Some people are more likely to have moles than others. They can also appear at different stages of your life or after being out in the sun.
You are more likely to get moles or beauty marks in early childhood or before you are 30 years old. Some may disappear while others may darken after exposure to the sun, when you are a teenager or when you are pregnant.
Keep an eye on moles
Everyday Health advises people to check their skin regularly and says: “Examine your skin regularly, looking for any new skin moles as well as changes in the moles you already have.”
If a mole changes in appearance or starts to bleed, it is best to get it checked by a doctor or dermatologist in case it is cancerous. If it is, you can have it removed by the NHS.

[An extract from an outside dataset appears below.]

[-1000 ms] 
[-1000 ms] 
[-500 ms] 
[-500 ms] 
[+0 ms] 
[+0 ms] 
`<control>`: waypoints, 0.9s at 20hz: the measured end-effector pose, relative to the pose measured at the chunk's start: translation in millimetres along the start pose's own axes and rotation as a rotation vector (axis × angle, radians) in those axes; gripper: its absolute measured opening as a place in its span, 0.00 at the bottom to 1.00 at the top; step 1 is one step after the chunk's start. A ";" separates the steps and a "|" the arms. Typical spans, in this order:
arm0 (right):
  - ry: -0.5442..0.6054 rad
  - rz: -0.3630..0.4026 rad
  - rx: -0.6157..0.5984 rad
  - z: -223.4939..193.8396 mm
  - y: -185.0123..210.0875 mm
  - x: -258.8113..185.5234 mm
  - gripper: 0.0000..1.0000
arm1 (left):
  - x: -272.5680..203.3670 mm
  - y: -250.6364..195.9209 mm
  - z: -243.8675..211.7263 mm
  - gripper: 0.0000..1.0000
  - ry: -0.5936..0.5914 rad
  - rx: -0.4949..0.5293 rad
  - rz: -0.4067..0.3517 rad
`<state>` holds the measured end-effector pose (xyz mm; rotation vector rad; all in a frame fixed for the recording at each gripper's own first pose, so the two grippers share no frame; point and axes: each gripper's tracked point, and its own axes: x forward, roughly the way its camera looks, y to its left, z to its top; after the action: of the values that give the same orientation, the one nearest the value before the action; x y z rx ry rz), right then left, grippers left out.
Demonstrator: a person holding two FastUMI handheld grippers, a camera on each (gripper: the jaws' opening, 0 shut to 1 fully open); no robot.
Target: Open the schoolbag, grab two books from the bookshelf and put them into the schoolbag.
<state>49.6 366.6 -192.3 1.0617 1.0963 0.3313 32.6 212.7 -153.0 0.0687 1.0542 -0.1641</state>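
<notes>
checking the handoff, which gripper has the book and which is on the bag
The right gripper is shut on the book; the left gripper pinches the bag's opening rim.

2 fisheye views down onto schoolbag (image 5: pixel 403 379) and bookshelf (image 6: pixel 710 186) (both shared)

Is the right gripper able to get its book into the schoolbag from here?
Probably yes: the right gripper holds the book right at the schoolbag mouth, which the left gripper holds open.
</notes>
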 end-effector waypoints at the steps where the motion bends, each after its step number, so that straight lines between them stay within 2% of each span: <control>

However, many moles are not cancerous, but you may still want them removed for cosmetic reasons or because they irritate you. Some people are embarrassed or feel self-conscious about moles on their face or large moles on their body, such as on their legs or back. This can affect their lives as they try to cover their blemishes.
In these cases, you will probably have to pay a private clinic for treatment, according to the NHS website.
The NHS says: “There is an increasing prevalence of skin cancers and so innocent (benign) moles are rarely removed on the NHS unless it becomes necessary to do so.”
Mole removal is quick and painless
Your GP or dermatologist may recommend a clinic to remove your mole. The removal is a simple procedure which is quick, painless and carried out under local anaesthetic. There are various methods of mole removal and the specialist will examine you to find the best solution.
After surgery, there may be some scarring but this will be less noticeable than the wart. You will also have to take care to keep the area clean while it heals.
If you are worried about a mole or want one removed for cosmetic reasons, you will need to find a specialist UK mole removal clinic.
Most moles are harmless but you should consult a doctor if you are worried.